*What you are asked to do*: Wherever the string "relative" appears in the listing, copy that line.

Top of Dataset records

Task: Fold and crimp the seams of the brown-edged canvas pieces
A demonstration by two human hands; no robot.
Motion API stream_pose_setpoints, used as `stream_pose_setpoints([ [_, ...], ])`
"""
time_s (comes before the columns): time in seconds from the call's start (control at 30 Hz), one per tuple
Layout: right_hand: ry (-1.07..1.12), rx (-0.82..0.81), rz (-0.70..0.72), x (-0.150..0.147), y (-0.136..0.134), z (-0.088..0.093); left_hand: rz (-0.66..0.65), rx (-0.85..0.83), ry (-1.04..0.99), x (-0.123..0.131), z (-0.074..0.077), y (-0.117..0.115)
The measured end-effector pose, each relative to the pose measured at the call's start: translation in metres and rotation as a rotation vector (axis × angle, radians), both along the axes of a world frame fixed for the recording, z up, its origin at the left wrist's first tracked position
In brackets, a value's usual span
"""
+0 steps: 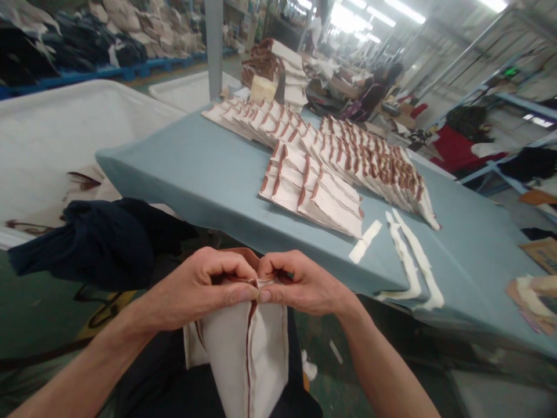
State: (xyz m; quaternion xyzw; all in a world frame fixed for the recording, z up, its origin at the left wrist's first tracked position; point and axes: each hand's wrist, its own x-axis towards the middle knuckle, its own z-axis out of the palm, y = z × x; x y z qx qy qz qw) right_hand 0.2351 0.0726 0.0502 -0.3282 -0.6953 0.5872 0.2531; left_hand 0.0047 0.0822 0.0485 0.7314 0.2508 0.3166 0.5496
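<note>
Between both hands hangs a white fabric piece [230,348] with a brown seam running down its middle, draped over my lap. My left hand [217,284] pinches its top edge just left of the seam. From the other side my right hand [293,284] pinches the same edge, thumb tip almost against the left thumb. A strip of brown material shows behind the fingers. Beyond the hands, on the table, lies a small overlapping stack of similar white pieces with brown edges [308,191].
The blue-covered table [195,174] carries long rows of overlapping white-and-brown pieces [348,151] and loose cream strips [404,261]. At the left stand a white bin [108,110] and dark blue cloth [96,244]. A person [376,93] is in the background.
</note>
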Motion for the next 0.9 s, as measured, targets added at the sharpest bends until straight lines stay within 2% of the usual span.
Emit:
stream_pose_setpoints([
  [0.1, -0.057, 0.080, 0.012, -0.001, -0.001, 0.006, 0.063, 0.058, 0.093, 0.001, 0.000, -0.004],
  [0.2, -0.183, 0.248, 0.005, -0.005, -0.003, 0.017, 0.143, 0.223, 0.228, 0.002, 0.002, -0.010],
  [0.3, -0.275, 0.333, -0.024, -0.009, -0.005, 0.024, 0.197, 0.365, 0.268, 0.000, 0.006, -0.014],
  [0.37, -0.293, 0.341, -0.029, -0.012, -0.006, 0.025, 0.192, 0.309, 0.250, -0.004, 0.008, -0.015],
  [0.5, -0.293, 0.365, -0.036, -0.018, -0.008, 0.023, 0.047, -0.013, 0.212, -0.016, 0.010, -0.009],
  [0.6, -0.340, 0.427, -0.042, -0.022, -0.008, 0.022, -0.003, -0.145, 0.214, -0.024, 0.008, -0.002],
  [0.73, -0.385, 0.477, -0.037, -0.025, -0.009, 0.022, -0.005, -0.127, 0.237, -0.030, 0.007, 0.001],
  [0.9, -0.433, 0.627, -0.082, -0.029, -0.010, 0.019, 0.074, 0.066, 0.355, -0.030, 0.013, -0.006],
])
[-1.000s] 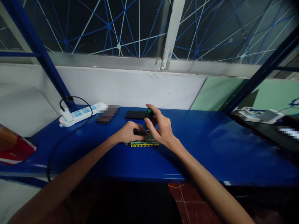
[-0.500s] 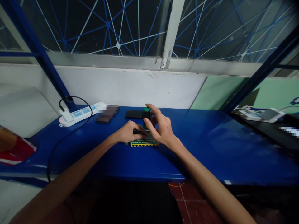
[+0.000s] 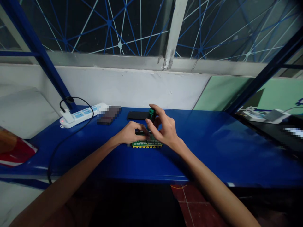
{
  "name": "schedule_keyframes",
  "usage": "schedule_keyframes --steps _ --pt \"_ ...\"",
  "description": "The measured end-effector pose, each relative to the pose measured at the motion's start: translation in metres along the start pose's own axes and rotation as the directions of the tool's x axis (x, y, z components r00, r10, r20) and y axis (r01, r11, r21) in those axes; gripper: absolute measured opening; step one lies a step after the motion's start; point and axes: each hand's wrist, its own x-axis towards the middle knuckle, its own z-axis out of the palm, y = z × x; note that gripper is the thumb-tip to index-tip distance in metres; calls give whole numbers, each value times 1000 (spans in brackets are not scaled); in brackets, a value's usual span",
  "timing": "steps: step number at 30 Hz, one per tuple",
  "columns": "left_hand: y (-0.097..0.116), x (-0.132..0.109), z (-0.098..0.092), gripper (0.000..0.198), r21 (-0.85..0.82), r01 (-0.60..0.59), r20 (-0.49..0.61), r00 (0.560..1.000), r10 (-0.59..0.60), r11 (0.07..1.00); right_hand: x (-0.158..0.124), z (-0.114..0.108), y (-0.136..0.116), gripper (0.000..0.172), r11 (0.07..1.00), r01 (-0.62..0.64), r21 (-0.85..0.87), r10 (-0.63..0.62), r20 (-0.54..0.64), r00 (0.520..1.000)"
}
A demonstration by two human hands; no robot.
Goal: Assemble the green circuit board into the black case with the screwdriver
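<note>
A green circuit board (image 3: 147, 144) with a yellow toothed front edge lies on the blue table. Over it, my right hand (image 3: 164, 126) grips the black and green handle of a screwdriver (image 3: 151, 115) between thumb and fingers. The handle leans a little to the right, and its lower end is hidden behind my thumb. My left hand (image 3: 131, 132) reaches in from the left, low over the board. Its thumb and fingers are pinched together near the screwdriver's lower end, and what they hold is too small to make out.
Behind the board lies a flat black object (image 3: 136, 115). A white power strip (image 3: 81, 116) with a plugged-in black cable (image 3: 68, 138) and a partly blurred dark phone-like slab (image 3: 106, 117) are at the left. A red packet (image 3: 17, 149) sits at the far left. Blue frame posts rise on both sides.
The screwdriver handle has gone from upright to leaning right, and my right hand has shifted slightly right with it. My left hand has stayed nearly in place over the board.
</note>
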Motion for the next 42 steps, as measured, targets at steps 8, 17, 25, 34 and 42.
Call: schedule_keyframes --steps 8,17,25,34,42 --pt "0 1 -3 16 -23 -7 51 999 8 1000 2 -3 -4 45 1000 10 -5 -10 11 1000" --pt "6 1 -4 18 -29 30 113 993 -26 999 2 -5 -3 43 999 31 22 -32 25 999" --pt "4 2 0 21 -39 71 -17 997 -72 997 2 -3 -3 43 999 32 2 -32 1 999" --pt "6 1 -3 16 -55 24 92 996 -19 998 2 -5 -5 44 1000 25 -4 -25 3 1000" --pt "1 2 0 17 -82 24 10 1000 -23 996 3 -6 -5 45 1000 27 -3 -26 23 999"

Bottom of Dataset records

*Task solution*:
The measured end-effector pose, each relative to the pose measured at the call's start: translation in metres and rotation as a rotation vector (axis × angle, radians), both along the axes of a world frame fixed for the recording, z up, its origin at the left wrist's first tracked position
  "description": "The measured end-effector pose, each relative to the pose measured at the motion's start: translation in metres along the start pose's own axes and rotation as the directions of the tool's x axis (x, y, z components r00, r10, r20) and y axis (r01, r11, r21) in those axes; gripper: absolute measured opening; step one lies a step after the motion's start; point and axes: each hand's wrist, its own x-axis towards the middle knuckle, its own z-axis out of the palm, y = z × x; note that gripper is the thumb-tip to index-tip distance in metres; calls give whole numbers, each value times 1000 (spans in brackets are not scaled); in brackets, a value's usual span",

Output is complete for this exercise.